METROPOLITAN - Salah satunya perdamaian di Filipina pada saat zaman Soeharto.Perdamaian Filipina berawal pada awal periode 1980-an, saat Presiden Filipina Ferdinand Marcos berusaha mencari dukungan dari negara-negara Timur Tengah dan Indonesia untuk menyelesaikan konflik dengan Bangsa Moro di Mindanau. Saat itu Moro ingin merdeka dan memisahkan diri dari Filipina.
Marcos bertemu dengan Soeharto diĀ Jakarta, meminta penyelesaian soal Moro agar tetap menjadi bagian Filipina.
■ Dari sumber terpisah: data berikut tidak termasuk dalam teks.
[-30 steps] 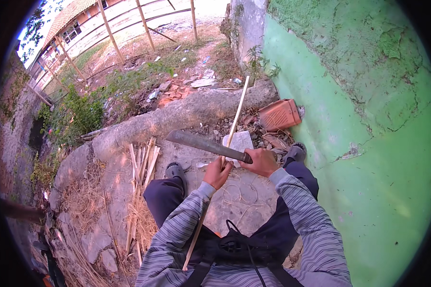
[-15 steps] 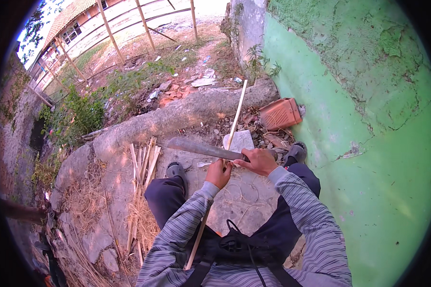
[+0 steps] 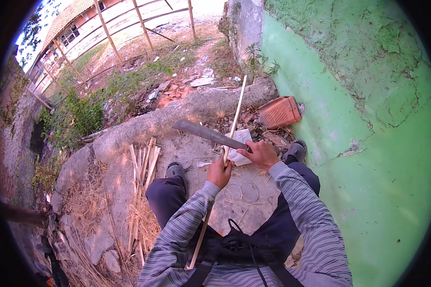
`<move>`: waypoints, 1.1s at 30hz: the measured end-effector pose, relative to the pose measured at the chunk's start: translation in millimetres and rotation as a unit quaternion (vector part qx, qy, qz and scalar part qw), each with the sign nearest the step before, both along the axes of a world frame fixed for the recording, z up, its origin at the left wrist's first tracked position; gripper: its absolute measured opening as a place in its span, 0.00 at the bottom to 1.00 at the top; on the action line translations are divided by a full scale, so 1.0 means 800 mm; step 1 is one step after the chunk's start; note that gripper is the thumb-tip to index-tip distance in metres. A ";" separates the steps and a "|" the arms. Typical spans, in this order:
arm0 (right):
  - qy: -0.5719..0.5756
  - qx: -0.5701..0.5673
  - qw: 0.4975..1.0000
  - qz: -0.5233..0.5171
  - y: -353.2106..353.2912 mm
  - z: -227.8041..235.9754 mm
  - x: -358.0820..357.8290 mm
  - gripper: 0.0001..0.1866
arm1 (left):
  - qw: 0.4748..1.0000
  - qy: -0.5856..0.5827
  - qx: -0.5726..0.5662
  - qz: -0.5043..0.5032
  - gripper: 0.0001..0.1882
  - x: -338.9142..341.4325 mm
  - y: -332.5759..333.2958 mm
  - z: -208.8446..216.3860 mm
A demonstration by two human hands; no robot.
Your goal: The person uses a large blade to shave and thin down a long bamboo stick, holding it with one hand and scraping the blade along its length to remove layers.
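Left grip (image 3: 220, 173) curled closed, right grip (image 3: 263, 154) clenched slightly farther forward, forearms (image 3: 299, 196) angled inward, knees (image 3: 162, 197) spread

The left sleeve (image 3: 184, 229) and right sleeve (image 3: 313, 215) I see are grey with thin, wavy dark stripes, each ending in a plain grey cuff (image 3: 210, 189); from these come a bare left hand (image 3: 219, 173) and a bare right hand (image 3: 263, 155). Dark navy trousers (image 3: 164, 200) lead to grey clogs (image 3: 175, 171) at the far end. Nearer my camera, black straps (image 3: 201, 272) cross the striped shirt front (image 3: 237, 274), with a thin dark cord (image 3: 252, 259) hanging there.
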State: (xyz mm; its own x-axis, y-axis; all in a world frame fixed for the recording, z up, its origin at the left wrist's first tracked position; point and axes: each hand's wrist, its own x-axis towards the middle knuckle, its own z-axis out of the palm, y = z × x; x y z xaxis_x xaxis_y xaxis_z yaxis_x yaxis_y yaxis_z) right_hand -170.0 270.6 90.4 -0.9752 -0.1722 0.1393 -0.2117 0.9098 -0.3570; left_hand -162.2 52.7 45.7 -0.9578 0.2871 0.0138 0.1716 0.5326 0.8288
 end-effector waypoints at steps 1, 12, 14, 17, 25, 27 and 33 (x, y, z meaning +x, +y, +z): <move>0.001 0.000 1.000 -0.002 0.003 -0.001 -0.005 0.38 | 1.000 0.010 0.017 -0.003 0.16 0.002 -0.001 0.000; 0.005 0.009 1.000 0.016 -0.002 -0.005 -0.005 0.37 | 0.997 0.078 -0.008 0.022 0.14 0.007 -0.013 -0.022; 0.014 -0.017 1.000 -0.016 0.007 -0.006 -0.014 0.37 | 0.996 0.080 -0.037 0.021 0.15 0.009 -0.011 -0.015; 0.024 -0.043 0.998 -0.039 0.012 -0.006 -0.014 0.37 | 0.995 0.072 -0.068 0.012 0.14 0.009 -0.012 -0.016; 0.018 -0.028 0.996 0.080 -0.002 -0.024 0.004 0.38 | 0.998 0.061 0.018 -0.007 0.14 0.013 -0.020 -0.015; 0.001 -0.047 0.999 0.002 0.012 -0.017 -0.009 0.37 | 0.998 0.049 0.028 -0.007 0.14 0.020 -0.019 -0.006; 0.002 -0.067 0.997 -0.034 0.022 -0.021 -0.017 0.37 | 0.998 0.052 0.012 -0.020 0.15 0.022 -0.017 -0.001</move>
Soeharto menerima permintaan Marcos. Indonesia setuju untuk mendamaikan konflik dengan syarat Bangsa Moro tetap menjadi bagian dari Filipina.
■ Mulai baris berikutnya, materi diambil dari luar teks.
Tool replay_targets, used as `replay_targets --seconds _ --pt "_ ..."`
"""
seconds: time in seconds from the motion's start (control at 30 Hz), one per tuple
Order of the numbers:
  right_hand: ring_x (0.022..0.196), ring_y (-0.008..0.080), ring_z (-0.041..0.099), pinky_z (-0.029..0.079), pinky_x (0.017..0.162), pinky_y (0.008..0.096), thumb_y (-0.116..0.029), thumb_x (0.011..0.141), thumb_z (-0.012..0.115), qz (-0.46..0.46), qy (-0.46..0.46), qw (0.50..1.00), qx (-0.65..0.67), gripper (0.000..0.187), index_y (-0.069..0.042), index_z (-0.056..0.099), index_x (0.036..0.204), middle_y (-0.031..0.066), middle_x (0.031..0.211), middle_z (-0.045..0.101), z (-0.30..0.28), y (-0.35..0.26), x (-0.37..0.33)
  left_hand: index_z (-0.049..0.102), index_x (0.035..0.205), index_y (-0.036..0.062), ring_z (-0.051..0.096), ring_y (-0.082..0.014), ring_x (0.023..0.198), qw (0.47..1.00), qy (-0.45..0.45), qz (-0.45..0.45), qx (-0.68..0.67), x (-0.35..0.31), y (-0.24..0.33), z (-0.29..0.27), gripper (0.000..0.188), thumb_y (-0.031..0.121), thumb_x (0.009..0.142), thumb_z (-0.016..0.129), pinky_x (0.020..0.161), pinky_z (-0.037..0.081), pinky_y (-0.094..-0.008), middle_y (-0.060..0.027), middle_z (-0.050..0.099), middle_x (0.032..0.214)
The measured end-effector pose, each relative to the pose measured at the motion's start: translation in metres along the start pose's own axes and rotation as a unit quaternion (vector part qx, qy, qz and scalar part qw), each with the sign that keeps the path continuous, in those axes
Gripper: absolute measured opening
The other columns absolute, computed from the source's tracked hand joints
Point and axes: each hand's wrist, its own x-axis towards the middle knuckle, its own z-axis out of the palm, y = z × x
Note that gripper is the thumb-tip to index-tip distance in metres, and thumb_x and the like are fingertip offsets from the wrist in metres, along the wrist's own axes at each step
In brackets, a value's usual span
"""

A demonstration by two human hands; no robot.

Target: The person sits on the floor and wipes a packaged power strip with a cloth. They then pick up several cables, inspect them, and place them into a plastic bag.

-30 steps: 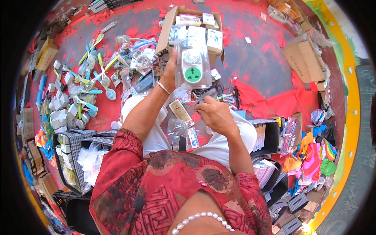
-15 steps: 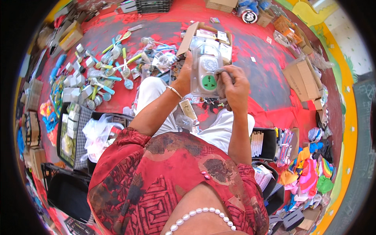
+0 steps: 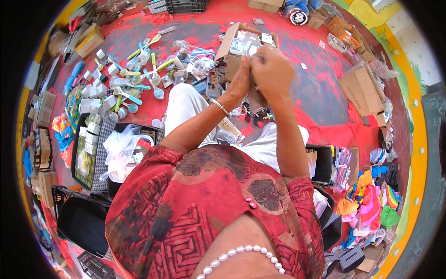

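Note:
A clear plastic blister pack (image 3: 251, 45) is held up in front of me, turned nearly edge-on, so the dial and green socket inside it are hidden. My left hand (image 3: 238, 86) is closed on its left side. Across its face lies my right hand (image 3: 275, 76), blurred, with fingers bunched around a grey cloth (image 3: 261, 59) that shows only in part. Just beyond my hands stands an open cardboard box (image 3: 233, 67) filled with small packaged items.
Long-handled brushes (image 3: 153, 69) and small white boxes (image 3: 97, 90) lie scattered on the red floor at left. Black bins (image 3: 81, 228) flank me, one beside a white plastic bag (image 3: 118, 151). At right are a cardboard box (image 3: 360, 93) and colourful cloth items (image 3: 371, 204).
The blister pack has turned from facing me to nearly edge-on. My right hand has moved up along it with the cloth, and my left hand has shifted slightly right.

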Motion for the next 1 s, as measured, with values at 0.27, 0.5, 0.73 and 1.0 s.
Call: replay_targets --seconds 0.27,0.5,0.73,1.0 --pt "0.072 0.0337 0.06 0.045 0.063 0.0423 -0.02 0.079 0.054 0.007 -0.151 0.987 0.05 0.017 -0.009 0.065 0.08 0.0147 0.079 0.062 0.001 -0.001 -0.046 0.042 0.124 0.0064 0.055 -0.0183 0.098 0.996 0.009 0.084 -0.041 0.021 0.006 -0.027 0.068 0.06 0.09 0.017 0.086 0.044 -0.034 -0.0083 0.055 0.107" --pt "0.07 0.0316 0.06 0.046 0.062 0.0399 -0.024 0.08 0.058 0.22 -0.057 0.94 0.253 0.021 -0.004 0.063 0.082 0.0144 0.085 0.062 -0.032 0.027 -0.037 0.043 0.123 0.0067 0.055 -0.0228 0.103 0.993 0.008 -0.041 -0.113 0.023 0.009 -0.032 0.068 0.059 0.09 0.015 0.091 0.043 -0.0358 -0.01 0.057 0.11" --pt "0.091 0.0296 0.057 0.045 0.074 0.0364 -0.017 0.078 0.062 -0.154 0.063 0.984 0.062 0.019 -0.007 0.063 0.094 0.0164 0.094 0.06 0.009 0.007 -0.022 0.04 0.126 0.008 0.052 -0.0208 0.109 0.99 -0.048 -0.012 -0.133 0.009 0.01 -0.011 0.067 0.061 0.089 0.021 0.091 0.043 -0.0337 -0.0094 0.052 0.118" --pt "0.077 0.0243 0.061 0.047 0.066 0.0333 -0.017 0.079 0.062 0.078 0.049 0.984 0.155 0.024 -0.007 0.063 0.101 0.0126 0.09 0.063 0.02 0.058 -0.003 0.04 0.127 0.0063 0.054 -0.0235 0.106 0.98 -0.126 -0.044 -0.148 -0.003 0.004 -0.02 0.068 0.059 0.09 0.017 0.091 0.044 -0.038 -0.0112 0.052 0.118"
Langkah perdamaian ini diteruskan oleh pengganti Marcos, Presiden Corazon Aquino. Tahun 1989, disepakati otonomi daerah istimewa untuk kawasan Muslim Mindanau. Namun hal itu tak lantas membuat konflik selesai.
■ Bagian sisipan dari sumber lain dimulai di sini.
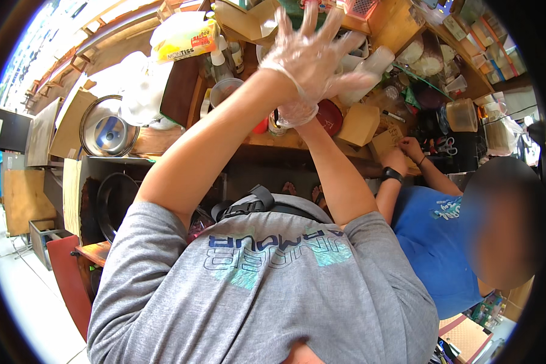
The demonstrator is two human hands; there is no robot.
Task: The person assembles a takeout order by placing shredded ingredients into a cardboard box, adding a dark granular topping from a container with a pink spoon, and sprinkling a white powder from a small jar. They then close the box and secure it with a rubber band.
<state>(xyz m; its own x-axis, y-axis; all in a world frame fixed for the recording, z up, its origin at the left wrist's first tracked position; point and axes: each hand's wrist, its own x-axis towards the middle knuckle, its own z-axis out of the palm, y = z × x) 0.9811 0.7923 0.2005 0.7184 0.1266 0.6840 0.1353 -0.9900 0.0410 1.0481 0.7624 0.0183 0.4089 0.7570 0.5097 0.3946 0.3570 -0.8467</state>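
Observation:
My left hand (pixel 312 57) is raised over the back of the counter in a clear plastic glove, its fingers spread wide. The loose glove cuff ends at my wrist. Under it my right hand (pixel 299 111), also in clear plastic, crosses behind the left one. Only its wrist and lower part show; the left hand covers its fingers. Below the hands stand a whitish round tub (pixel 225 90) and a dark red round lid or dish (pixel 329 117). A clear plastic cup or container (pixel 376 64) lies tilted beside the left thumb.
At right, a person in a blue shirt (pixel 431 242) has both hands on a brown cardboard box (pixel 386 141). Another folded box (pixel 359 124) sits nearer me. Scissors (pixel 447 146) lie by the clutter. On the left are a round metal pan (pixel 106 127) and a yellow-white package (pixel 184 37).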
23 September 1993, Presiden Fidel Ramos mengunjungi Presiden Soeharto di Jakarta. Kembali meminta bantuan untuk menyelesaikan konflik di Mindanau.
Indonesia kemudian membawa masalah Mindanau ke Forum Menteri Luar Negeri Negara Muslim. Dibentuk Komite Enam, dengan Indonesia sebagai ketuanya.
"Indonesia dipilih karena menjadi negara Muslim terbesar, punya kepemimpinan yang kuat di kawasan ASEAN dan punya pengalaman menengahi konflik di Kamboja." Demikian ditulis Anak Agung Banyu Perwita dalam buku Indonesia And The Muslim World.
Tak mudah menyelesaikan konflik pemerintah Filipina dengan Bangsa Moro. Indonesia selalu terlibat sebagai fasilitaror. Akhirnya perjanjian damai bisa diteken antara kedua pihak tahun 1996.